First I will note the benefits of Lambda. Then I will run code without provisioning or managing servers using the Lambda console. Then I’ll manually invoke an event, and finally I’ll review my output metrics.
FYI everything in this exercise is free-tier eligible.
Benefits of Lambda
The benefits of Lambda include but aren’t limited to the fact that there are no servers that need managing, Lambda is continuously scalable, it is cost-optimized to the millisecond, and performance is consistent regardless of scale.
Creating a Function
First head to the Lambda dashboard (Image 1). Then create a function by clicking “Create function” in the right hand corner.

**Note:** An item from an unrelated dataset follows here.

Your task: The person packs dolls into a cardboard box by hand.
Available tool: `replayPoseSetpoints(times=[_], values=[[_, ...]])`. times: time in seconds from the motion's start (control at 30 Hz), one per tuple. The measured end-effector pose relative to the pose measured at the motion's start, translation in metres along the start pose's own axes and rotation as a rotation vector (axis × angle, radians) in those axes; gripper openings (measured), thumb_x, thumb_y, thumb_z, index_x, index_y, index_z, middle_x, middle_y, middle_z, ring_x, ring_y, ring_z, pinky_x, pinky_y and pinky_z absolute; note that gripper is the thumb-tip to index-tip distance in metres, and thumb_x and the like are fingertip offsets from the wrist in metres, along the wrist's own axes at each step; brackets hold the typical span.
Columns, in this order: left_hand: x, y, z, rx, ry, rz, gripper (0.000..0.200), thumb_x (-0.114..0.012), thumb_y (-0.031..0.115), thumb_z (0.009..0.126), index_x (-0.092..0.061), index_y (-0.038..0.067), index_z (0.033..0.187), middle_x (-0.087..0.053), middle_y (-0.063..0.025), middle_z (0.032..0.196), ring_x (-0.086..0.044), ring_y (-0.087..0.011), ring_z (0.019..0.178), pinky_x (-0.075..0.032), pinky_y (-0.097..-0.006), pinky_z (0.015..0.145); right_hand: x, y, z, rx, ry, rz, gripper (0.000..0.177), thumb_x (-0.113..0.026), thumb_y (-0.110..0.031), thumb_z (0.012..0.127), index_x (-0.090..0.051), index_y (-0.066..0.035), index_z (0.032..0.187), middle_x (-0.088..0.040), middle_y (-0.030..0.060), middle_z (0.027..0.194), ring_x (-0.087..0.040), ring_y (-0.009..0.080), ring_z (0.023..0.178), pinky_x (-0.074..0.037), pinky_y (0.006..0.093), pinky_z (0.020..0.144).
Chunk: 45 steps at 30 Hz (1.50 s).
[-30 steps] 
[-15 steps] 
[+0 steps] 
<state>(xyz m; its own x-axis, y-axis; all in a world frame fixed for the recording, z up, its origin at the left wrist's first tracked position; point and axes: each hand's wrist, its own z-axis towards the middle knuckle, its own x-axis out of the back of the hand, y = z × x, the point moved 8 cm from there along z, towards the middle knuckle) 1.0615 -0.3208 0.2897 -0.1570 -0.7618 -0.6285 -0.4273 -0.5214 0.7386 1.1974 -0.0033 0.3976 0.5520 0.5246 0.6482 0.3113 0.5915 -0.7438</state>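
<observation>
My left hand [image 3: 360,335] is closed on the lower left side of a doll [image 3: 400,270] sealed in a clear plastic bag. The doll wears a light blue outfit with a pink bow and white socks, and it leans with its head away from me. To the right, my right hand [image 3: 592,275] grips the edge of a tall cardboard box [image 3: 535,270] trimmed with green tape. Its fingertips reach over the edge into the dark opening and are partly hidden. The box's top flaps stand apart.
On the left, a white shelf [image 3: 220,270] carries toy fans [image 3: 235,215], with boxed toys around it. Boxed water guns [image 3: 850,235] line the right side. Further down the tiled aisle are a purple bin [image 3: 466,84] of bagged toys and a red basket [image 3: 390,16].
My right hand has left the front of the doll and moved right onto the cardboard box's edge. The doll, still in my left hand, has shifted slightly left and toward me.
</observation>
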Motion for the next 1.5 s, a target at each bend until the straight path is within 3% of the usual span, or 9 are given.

Here we are going to use a blueprint (Image 2), because it already has sample code for us making it easier to quickly launch. Under Blueprints search & select “hello-world-python.” Then click “Configure” in the bottom right of the page.
When configuring, keep in mind that you are configuring the compute resources that you want to allocate (ie memory), execution time out, and an IAM Role that Lambda can assume in order to execute functions on your behalf. Image 3 & 4 show my configurations, where I created a role from a policy template, named my function, and ensured the code was completely populated. I then clicked “Create function” at the bottom of the page.
Image 5 verifies successful creation of the function.
Invoking my Function with a Test Event
In the Lambda Function’s dashboard, I went to Test, named my test event “kevinshelloworldevent”, and changed one of the JSON key values to “Aloha World!” as seen in Image 6.
Then in Image 7, I saved changed and clicked “Saved event.” Then I tested the event by clicking “Test.”
Reviewing Output Metrics
Image 8 shows a the test occurred with details logged.
The above results show that the test succeeded at the top. Also in the Summary section you can see key information. Some of this information is very useful for items such as billing. In this case note I was only billed for a duration of 3 milliseconds.
Then the log output (Image 9) shows the logs generated by executing the function.
For more information on your Lambda function metrics, keep in mind that Lambda automatically reports metrics to Cloudwatch.
For the purpose of viewing more metrics, I proceeded to click Test several times. This enabled me to have larger numbers viewable when I went to the Monitor tab in my function (Image 10).
Note this was successful but because it was such a small, brief function I ran only a few times, only some dots are showing up on the graphs rather than the larger lines with higher counts that would appear if this was done with a larger function over a longer period of time.
I then proceeded to delete the function (Image 11).